Record extracts
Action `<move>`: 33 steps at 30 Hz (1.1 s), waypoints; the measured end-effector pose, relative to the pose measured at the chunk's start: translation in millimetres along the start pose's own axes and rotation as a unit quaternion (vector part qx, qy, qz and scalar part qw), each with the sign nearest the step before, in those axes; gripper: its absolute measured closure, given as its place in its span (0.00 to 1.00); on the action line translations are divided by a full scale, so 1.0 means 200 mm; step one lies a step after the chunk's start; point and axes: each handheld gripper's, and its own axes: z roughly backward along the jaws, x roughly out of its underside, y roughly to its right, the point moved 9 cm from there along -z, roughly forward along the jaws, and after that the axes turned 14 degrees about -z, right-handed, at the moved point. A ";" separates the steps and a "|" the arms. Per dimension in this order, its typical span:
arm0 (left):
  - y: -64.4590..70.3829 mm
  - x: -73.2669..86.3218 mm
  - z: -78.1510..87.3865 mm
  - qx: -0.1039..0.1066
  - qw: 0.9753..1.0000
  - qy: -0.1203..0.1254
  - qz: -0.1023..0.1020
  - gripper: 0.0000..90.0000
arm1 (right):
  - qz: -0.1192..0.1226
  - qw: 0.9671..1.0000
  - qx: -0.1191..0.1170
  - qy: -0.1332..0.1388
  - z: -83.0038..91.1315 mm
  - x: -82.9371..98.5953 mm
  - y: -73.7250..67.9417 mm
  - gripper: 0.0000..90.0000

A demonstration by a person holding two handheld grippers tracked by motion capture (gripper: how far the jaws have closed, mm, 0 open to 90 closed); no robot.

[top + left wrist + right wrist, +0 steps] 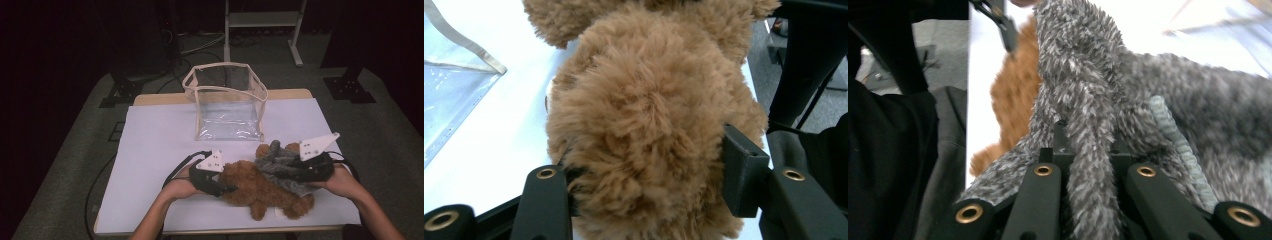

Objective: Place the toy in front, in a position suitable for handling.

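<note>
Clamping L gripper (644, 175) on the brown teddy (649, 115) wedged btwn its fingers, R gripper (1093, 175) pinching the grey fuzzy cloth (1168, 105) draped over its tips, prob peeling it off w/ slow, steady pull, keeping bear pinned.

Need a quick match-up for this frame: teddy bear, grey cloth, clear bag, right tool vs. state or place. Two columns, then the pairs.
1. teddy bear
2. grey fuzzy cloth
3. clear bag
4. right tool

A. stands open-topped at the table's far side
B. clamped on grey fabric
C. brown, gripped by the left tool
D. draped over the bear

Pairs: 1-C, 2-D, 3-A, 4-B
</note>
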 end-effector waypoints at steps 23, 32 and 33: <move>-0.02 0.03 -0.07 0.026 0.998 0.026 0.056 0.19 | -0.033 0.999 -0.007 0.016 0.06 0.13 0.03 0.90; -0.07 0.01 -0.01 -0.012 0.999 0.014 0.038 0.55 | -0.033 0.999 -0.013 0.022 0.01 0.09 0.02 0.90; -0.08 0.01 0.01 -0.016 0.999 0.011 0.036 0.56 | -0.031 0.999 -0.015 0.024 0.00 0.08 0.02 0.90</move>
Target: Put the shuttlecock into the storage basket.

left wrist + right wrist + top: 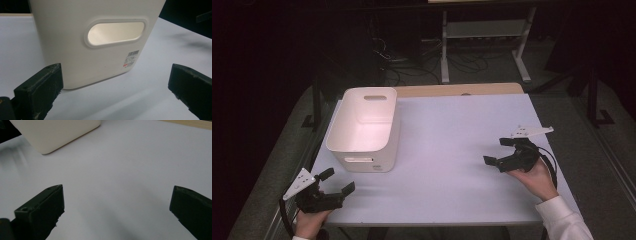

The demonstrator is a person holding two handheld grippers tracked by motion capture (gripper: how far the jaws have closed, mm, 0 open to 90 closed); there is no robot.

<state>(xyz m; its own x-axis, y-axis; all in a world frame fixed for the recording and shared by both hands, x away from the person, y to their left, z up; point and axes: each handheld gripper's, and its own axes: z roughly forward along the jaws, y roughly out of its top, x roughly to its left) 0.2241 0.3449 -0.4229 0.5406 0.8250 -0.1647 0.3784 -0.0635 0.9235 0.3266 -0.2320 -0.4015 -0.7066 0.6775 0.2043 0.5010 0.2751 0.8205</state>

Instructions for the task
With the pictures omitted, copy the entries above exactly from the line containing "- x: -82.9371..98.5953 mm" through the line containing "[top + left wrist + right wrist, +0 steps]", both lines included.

Answer box
  - x: -82.9371..98.5953 mm
  - y: -73.7250..67.9417 mm
  - gripper: 0.0000..90.0000

A demonstration by a person holding two handheld grippers tracked by motion capture (gripper: how far the jaws have closed, mm, 0 open to 90 closed); no robot.

[top + left wrist + right wrist, +0 steps] 

Nothing else belongs to this exercise.